ENTRIES PROVIDED: Begin
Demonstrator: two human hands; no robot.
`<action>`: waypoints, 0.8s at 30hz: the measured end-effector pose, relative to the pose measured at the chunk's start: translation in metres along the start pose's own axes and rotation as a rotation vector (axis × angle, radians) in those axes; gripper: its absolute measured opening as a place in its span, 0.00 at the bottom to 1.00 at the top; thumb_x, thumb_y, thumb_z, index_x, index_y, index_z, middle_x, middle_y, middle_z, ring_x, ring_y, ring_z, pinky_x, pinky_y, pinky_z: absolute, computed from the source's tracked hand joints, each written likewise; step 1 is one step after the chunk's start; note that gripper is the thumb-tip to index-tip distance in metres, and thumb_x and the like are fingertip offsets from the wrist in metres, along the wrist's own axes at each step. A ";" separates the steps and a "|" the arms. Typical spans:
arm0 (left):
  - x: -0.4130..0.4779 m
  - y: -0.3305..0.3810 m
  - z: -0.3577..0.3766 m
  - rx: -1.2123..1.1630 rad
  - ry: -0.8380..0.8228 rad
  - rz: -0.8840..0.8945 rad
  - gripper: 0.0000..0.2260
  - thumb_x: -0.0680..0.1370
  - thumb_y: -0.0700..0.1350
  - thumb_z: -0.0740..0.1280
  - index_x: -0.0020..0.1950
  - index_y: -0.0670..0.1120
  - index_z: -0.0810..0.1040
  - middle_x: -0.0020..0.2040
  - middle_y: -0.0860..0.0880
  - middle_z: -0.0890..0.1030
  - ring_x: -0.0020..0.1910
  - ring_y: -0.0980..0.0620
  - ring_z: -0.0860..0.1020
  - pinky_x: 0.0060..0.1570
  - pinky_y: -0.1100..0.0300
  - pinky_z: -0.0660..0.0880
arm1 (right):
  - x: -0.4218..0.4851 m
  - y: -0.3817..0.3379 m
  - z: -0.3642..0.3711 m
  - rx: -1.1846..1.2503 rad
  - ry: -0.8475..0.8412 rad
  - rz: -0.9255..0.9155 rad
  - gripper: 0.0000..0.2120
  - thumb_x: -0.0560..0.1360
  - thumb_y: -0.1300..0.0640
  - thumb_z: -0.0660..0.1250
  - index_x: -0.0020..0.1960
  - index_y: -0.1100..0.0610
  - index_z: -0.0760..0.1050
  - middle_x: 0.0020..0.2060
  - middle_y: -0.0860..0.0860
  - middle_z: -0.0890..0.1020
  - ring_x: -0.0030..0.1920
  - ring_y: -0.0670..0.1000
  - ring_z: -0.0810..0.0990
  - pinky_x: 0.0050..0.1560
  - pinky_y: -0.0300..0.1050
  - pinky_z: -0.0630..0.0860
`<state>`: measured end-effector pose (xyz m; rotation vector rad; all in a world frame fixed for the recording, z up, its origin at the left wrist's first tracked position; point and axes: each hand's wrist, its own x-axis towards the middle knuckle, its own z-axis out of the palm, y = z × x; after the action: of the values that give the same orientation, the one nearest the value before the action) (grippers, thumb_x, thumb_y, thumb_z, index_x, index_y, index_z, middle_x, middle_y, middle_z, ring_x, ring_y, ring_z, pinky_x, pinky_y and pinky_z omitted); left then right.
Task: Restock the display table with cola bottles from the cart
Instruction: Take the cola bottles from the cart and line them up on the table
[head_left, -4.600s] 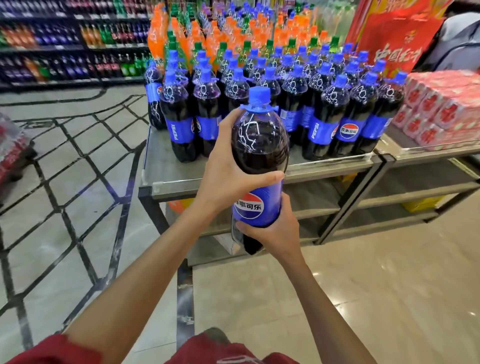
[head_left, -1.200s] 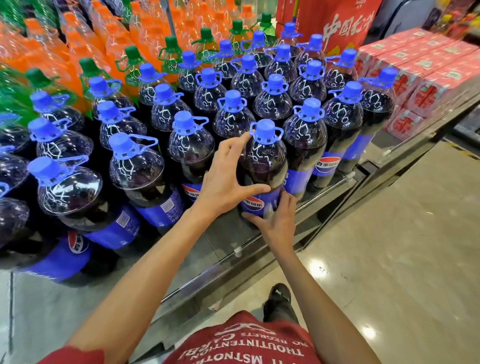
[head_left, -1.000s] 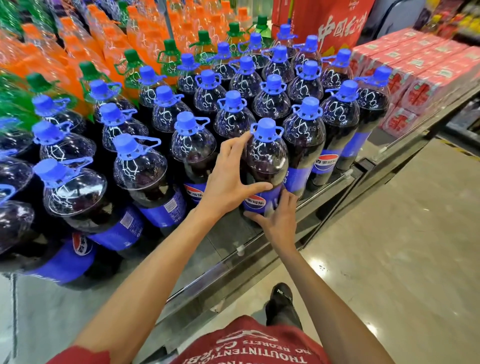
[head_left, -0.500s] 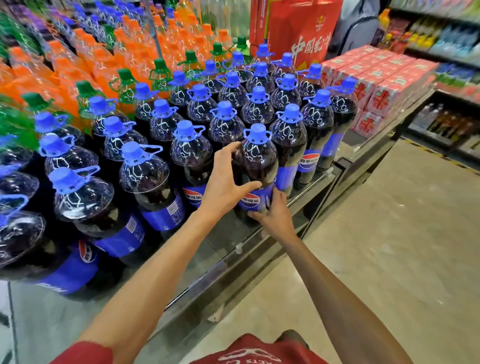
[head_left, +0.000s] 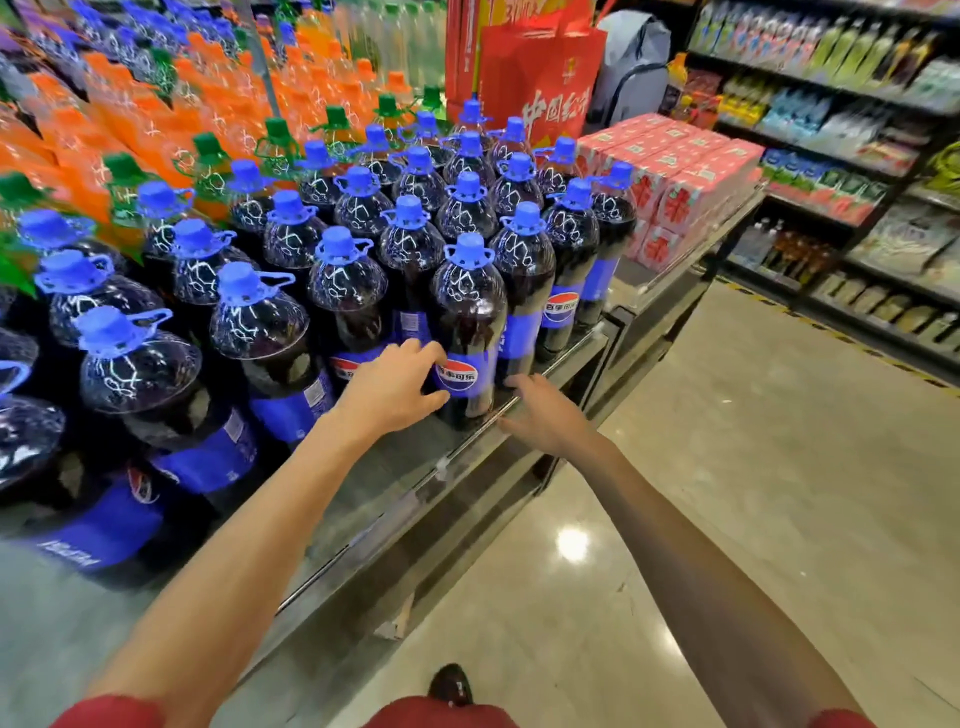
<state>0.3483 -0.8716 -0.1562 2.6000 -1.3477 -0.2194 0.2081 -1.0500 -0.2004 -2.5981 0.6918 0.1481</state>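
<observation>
A large cola bottle (head_left: 467, 322) with a blue cap and blue label stands upright near the front edge of the metal display table (head_left: 395, 483), in front of several rows of like bottles. My left hand (head_left: 392, 387) is at the bottle's label on its left side, fingers loosely bent, thumb near the lower label. My right hand (head_left: 545, 415) hovers just right of the bottle's base over the table edge, fingers relaxed and apart from the bottle. No cart is in view.
Orange and green-capped soda bottles (head_left: 218, 119) fill the table behind the colas. Red drink cartons (head_left: 685, 182) sit on the adjoining table to the right, a red bag (head_left: 540, 78) behind them. Stocked shelves (head_left: 841, 156) line the far right across a glossy floor aisle (head_left: 727, 493).
The bottle was carried to the table and set at the front row. Since half a second ago my right hand has come off its base and my left hand has slid down to the label.
</observation>
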 end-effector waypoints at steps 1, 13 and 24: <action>-0.004 0.005 0.000 0.060 -0.066 0.010 0.23 0.79 0.57 0.68 0.72 0.50 0.69 0.65 0.46 0.74 0.64 0.43 0.73 0.55 0.46 0.75 | -0.009 0.002 -0.003 -0.076 -0.022 0.005 0.33 0.76 0.45 0.70 0.76 0.56 0.65 0.68 0.57 0.72 0.68 0.59 0.72 0.65 0.55 0.73; -0.079 0.098 0.017 0.429 -0.230 0.287 0.26 0.79 0.59 0.66 0.71 0.47 0.68 0.67 0.44 0.72 0.66 0.41 0.71 0.59 0.45 0.72 | -0.182 0.034 -0.001 -0.260 -0.064 0.220 0.32 0.78 0.44 0.69 0.76 0.56 0.65 0.73 0.59 0.68 0.71 0.62 0.68 0.68 0.57 0.71; -0.116 0.219 0.003 0.440 -0.252 0.652 0.25 0.80 0.57 0.66 0.73 0.49 0.68 0.68 0.44 0.72 0.67 0.41 0.71 0.65 0.44 0.71 | -0.323 0.049 -0.018 -0.232 0.038 0.567 0.31 0.79 0.43 0.68 0.75 0.57 0.66 0.71 0.58 0.69 0.70 0.60 0.68 0.65 0.55 0.70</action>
<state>0.1090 -0.8999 -0.1000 2.3110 -2.4838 -0.1569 -0.0967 -0.9513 -0.1350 -2.5443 1.4886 0.3697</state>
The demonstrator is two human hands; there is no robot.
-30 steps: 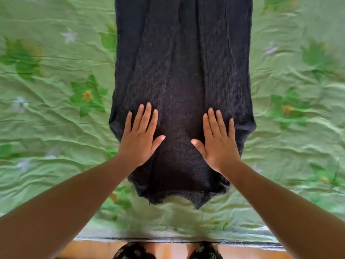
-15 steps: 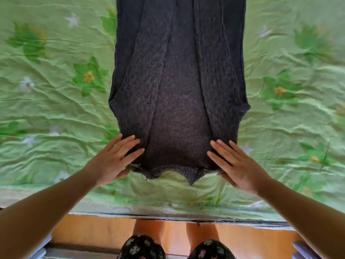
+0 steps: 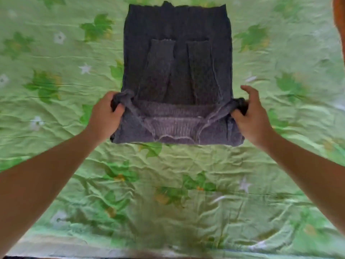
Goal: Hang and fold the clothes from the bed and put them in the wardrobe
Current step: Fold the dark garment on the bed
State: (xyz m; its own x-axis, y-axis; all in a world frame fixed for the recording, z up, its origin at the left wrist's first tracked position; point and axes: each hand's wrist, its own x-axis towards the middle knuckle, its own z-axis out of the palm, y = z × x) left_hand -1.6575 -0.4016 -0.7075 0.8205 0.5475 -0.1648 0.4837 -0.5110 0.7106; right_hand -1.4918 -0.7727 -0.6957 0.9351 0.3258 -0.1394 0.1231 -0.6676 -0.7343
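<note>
One camera sits on the person's head. It looks forward and down at the bed (image 3: 56, 143) from close by. The bed fills nearly the whole frame. Both arms come in from the bottom corners. The left hand (image 3: 104, 118) and right hand (image 3: 252, 122) hold the sweater (image 3: 177, 71) near the middle of the frame.

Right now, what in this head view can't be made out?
- Head view: some fingertips of the left hand and right hand, buried in bunched corners of the dark knit sweater.
- Head view: sweater's underside, covered by its own folded layers.
- Head view: orange shape, cut off by the top right edge.
</note>
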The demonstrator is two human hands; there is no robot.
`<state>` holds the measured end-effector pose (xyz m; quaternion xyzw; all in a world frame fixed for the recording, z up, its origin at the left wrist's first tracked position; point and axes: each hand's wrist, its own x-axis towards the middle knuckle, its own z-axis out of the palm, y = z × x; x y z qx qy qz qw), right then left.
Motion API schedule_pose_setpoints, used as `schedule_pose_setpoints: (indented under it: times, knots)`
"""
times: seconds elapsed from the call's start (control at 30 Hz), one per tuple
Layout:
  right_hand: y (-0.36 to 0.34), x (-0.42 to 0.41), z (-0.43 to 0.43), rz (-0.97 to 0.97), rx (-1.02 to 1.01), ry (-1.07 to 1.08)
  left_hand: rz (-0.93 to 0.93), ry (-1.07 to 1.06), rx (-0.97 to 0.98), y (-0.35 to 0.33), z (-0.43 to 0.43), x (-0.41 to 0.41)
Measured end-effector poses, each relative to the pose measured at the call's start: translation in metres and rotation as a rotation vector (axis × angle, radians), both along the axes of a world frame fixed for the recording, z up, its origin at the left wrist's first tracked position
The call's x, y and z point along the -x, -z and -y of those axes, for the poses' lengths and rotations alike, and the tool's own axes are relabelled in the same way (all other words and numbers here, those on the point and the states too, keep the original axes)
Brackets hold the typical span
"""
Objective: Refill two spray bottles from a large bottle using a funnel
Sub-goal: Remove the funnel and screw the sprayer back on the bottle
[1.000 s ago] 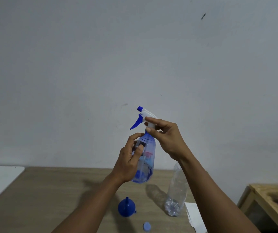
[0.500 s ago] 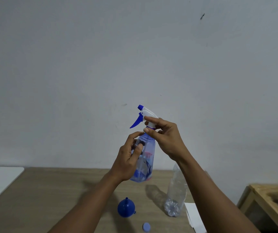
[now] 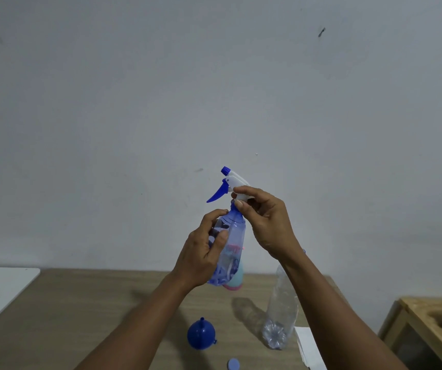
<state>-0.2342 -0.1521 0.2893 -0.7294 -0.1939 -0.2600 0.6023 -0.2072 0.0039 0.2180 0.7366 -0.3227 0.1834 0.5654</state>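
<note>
We see the brown wooden table (image 3: 81,316) under a clear large plastic bottle (image 3: 281,316). Above, our left hand (image 3: 203,252) grips 1 translucent blue spray bottle (image 3: 234,236); our right hand (image 3: 265,217) pinches its white-and-blue trigger head (image 3: 230,180). A blue funnel (image 3: 201,334) and small blue cap (image 3: 233,364) rest nearby.

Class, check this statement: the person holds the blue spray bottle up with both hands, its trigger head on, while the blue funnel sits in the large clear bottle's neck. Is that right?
Not quite. In the head view the blue funnel rests upside down on the table, apart from the large clear bottle. The rest holds: left hand and right hand hold up the spray bottle, trigger head on.
</note>
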Motion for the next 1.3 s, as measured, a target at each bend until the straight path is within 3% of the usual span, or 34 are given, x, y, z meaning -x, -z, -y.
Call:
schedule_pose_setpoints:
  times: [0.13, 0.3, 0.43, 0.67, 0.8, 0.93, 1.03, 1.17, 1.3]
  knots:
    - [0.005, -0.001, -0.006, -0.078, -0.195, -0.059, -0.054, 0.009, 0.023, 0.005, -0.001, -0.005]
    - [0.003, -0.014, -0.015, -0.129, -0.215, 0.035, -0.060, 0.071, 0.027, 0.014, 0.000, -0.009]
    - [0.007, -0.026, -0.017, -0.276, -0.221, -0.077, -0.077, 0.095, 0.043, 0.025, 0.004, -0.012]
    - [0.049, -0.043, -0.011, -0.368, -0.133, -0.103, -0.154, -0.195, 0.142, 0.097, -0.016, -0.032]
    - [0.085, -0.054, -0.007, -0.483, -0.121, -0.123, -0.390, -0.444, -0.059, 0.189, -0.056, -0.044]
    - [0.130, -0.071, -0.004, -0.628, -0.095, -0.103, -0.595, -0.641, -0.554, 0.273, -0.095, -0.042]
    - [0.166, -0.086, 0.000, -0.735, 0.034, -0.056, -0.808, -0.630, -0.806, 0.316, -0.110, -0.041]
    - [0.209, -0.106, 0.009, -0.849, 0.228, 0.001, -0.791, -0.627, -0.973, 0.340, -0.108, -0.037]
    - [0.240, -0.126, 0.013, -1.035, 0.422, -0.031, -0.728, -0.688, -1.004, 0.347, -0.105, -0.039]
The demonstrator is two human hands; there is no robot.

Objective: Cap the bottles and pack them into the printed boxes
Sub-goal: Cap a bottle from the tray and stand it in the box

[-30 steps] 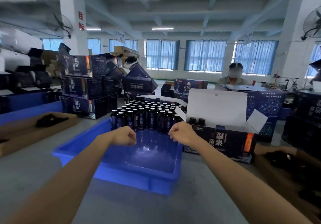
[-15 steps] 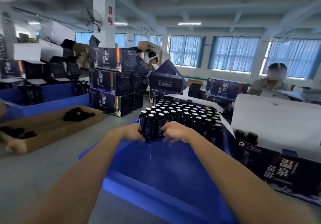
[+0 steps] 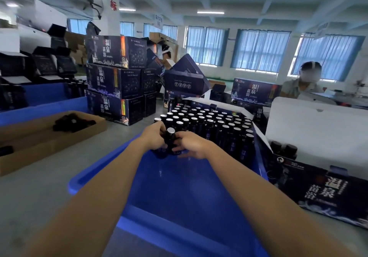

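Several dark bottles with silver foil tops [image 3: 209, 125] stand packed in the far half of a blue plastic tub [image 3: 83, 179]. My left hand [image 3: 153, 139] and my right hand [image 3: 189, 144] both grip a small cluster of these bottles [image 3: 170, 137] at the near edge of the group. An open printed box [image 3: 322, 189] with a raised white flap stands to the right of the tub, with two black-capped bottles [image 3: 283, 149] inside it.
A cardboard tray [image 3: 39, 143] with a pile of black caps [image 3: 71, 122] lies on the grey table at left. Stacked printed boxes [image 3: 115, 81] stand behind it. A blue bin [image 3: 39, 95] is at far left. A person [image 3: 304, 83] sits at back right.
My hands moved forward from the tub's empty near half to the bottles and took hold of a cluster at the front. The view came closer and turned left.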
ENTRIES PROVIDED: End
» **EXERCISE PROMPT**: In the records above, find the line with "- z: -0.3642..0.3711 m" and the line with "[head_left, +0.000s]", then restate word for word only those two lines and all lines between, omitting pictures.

» **TASK RESPONSE**:
  - z: -0.3642..0.3711 m
  - rx: -1.1846..1.2503 rad
  - ry: -0.8475..0.8412 rad
  - rz: -0.9255..0.9155 rad
  - gripper: 0.0000..0.2120
  - thumb_x: -0.0560..0.1360
  - thumb_y: -0.1300..0.0640
  - thumb_z: -0.0660..0.1250
  - index_x: -0.0020..0.1960
  - index_y: -0.1100..0.0610
  - index_z: -0.0760..0.1050
  - middle_x: 0.0020..0.2060
  - middle_y: -0.0860..0.0860
  - middle_z: -0.0890..0.1020
  - ring_x: -0.0030..0.1920
  - ring_y: -0.0670..0.1000
  - ring_z: -0.0810..0.0990
  - pinky_x: 0.0050..0.1560
  - pinky_y: -0.0300..0.1050
  - pinky_z: -0.0630..0.0860
`<state>`: measured end-effector pose (xyz m; rotation vector rad; all in a world frame fixed for the recording, z up, its origin at the left wrist's first tracked position; point and axes: each hand's wrist, its own x-axis towards the middle knuckle, its own z-axis out of the palm, y = z × x; after the action: of the values that give the same orientation, the one nearest the value before the action) (grippers, thumb_x, thumb_y, thumb_z, index_x, index_y, index_z, middle_x, middle_y, middle_z, ring_x, ring_y, ring_z, pinky_x, pinky_y and pinky_z omitted); left then right.
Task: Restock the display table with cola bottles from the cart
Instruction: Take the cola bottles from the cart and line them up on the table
[head_left, -4.600s] 
[head_left, -1.200s] 
[head_left, -1.000s] 
[head_left, -0.500s] 
[head_left, +0.000s] 

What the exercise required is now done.